● Instructions to follow
Whenever a line of the records below contains the word "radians", copy that line.

● Available data

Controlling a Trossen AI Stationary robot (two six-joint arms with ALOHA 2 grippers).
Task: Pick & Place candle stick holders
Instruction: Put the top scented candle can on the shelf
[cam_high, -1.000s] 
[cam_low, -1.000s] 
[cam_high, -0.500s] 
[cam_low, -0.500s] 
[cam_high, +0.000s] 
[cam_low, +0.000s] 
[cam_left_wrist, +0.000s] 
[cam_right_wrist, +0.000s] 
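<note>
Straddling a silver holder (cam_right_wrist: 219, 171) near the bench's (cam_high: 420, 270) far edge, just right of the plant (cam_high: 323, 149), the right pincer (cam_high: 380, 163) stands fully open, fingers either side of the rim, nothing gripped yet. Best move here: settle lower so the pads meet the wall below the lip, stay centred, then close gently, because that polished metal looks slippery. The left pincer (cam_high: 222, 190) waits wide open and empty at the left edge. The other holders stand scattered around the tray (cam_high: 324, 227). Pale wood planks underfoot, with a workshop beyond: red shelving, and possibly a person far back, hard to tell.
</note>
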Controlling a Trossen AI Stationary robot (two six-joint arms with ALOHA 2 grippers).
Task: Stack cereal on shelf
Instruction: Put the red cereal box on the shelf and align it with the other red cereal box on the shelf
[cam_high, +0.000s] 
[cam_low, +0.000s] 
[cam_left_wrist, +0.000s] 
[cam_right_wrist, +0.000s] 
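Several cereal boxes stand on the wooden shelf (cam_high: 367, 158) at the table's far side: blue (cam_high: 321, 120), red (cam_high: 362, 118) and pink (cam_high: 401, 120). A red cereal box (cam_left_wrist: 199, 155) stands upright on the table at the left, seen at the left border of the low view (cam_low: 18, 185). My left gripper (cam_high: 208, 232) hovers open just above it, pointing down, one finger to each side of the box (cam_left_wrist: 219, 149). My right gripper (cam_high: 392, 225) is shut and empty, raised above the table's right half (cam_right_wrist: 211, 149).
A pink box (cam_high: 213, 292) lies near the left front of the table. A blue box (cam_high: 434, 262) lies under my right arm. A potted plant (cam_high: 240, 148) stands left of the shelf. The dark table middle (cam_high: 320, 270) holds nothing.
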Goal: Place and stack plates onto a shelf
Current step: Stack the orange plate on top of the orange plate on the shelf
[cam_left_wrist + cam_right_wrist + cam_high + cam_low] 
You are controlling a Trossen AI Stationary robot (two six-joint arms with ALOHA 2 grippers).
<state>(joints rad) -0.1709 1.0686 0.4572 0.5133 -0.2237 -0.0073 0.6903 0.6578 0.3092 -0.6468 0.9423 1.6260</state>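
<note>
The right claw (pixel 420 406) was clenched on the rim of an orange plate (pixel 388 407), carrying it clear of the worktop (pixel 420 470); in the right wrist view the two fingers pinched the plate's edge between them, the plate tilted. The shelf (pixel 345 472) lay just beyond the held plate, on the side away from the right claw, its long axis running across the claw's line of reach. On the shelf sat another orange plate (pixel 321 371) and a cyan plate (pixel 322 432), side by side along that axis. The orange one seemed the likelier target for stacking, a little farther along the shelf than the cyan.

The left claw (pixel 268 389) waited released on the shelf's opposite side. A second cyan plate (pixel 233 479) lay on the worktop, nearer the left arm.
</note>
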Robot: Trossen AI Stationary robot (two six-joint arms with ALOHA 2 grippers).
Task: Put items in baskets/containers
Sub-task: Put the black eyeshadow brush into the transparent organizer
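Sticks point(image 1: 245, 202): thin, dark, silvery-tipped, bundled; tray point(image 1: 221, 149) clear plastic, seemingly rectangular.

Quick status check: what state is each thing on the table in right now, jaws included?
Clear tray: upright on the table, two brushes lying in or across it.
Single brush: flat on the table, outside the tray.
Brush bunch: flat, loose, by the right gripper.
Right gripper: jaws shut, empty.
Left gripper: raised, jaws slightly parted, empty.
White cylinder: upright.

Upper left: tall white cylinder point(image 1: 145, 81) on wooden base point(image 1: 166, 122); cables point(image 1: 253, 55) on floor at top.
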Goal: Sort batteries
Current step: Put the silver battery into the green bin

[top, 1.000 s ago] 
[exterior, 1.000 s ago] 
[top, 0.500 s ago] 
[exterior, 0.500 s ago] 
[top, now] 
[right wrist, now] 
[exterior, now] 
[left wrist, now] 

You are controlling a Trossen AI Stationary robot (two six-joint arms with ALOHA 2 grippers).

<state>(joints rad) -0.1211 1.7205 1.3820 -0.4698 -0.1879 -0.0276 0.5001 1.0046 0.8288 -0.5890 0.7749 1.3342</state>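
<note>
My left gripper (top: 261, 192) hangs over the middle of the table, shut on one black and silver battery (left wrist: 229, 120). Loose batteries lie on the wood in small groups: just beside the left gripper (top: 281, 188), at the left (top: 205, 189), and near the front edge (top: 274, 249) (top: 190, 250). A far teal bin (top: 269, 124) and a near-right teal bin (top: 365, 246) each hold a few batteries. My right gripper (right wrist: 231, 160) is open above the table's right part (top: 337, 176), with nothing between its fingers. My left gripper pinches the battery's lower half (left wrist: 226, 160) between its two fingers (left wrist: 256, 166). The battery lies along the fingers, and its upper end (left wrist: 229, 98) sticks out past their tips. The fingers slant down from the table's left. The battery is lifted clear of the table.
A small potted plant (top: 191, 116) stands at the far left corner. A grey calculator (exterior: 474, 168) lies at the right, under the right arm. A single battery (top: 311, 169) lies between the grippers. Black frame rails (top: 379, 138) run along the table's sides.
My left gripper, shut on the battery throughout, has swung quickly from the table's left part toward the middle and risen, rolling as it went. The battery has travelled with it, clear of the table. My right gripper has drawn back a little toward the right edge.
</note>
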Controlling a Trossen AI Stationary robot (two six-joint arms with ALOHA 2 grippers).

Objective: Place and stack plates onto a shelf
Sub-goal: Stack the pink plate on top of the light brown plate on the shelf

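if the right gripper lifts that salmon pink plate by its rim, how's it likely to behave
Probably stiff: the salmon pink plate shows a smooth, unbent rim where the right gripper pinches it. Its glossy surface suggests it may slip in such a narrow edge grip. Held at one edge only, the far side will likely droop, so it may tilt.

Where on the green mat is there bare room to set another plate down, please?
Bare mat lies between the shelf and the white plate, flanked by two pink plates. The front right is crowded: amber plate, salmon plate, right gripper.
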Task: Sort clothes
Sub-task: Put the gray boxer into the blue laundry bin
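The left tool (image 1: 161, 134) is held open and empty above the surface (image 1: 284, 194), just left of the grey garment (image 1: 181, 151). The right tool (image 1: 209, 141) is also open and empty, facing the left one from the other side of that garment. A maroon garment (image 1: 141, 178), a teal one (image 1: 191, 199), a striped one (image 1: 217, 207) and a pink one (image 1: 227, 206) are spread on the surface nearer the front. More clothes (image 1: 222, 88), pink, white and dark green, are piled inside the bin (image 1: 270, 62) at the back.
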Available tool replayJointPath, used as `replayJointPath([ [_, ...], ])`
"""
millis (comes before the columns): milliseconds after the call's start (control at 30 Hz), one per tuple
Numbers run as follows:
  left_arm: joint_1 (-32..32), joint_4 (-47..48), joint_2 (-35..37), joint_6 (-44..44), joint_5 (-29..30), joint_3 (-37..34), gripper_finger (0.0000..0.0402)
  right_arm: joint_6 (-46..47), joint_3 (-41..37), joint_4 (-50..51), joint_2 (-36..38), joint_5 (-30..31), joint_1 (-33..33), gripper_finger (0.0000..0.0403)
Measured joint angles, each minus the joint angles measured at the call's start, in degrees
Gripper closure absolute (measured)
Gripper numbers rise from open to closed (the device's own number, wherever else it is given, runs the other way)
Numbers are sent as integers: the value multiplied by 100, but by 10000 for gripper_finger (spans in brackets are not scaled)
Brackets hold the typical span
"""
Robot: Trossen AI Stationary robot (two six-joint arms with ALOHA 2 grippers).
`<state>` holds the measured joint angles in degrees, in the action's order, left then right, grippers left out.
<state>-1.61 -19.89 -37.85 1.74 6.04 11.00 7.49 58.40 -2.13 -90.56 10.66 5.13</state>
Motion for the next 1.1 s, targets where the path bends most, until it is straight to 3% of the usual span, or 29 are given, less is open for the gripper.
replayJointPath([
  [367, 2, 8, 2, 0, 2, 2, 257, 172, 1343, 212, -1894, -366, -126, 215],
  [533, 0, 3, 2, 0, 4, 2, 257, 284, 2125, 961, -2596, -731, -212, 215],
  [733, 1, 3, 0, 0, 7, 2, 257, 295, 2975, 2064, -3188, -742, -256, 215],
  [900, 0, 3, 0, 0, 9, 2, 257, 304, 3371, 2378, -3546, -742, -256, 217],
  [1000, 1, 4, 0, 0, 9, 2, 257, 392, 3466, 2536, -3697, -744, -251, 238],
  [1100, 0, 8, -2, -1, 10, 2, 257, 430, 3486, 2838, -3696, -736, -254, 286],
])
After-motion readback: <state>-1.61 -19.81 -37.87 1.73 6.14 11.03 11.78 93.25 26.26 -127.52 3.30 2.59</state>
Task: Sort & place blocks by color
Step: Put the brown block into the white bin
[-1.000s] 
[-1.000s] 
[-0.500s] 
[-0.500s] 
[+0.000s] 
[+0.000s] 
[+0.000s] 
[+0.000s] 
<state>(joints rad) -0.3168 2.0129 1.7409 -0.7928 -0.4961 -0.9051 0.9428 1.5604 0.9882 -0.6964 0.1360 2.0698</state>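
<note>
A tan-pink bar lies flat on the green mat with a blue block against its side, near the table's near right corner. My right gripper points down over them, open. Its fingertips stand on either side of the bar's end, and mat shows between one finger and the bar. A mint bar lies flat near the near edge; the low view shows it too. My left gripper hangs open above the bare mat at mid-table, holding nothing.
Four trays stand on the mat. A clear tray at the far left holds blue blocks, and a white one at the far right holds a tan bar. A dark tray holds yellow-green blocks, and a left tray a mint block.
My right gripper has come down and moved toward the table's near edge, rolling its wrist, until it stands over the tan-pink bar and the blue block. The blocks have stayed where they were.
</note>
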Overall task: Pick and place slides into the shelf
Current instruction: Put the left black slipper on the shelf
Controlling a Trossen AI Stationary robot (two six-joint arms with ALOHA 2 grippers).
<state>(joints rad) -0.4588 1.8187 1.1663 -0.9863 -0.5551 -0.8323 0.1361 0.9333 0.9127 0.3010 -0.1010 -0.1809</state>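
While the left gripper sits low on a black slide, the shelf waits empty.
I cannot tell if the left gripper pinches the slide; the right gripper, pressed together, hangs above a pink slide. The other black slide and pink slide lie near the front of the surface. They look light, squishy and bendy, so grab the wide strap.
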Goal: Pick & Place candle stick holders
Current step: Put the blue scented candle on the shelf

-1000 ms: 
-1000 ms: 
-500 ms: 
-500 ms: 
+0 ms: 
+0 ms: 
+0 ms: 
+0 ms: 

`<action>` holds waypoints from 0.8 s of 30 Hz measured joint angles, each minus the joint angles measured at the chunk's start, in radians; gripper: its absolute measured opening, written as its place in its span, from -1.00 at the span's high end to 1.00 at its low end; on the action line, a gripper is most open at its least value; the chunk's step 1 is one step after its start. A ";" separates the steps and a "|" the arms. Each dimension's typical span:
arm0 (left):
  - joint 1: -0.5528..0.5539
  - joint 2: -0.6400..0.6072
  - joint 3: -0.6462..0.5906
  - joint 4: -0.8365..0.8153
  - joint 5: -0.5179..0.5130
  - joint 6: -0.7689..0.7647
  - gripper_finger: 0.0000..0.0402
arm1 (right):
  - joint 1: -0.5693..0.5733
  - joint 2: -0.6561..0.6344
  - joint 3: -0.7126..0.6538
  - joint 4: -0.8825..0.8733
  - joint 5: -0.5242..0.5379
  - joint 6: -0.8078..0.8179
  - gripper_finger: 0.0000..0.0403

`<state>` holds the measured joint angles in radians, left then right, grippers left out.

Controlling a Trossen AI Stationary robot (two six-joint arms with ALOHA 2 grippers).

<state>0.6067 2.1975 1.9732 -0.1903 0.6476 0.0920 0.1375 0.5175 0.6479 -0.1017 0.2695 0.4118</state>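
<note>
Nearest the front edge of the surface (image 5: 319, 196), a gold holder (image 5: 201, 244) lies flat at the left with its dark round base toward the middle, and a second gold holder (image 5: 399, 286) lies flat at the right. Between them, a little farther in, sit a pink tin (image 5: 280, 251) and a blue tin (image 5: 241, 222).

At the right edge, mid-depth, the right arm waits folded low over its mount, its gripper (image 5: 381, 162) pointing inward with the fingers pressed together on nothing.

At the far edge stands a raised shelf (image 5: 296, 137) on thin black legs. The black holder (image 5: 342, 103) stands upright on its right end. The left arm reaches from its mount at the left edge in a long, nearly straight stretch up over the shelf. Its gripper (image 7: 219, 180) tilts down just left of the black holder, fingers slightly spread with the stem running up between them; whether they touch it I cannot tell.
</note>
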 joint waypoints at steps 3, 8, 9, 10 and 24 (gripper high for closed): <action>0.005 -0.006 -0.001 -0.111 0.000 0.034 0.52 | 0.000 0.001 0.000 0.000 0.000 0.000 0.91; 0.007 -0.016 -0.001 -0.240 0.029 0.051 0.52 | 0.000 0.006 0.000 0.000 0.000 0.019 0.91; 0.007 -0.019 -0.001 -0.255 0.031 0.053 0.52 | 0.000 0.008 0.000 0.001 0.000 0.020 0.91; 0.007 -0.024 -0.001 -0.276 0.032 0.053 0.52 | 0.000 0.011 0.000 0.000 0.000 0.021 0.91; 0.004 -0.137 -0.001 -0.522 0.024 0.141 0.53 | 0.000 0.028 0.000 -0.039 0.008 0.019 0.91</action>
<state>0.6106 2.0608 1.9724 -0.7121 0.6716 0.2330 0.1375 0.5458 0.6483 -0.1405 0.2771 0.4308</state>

● The answer
`<action>` holds waypoints from 0.8 s of 30 Hz measured joint angles, each minus the joint angles measured at the chunk's start, in radians; gripper: its absolute measured opening, written as its place in its span, from -1.00 at the span's high end to 1.00 at its low end; on the action line, a gripper is most open at its least value; the chunk's step 1 is one step after its start. A ";" separates the steps and a "|" the arms. Each dimension's typical span:
`<state>` holds the measured joint angles in radians, left then right, grippers left out.

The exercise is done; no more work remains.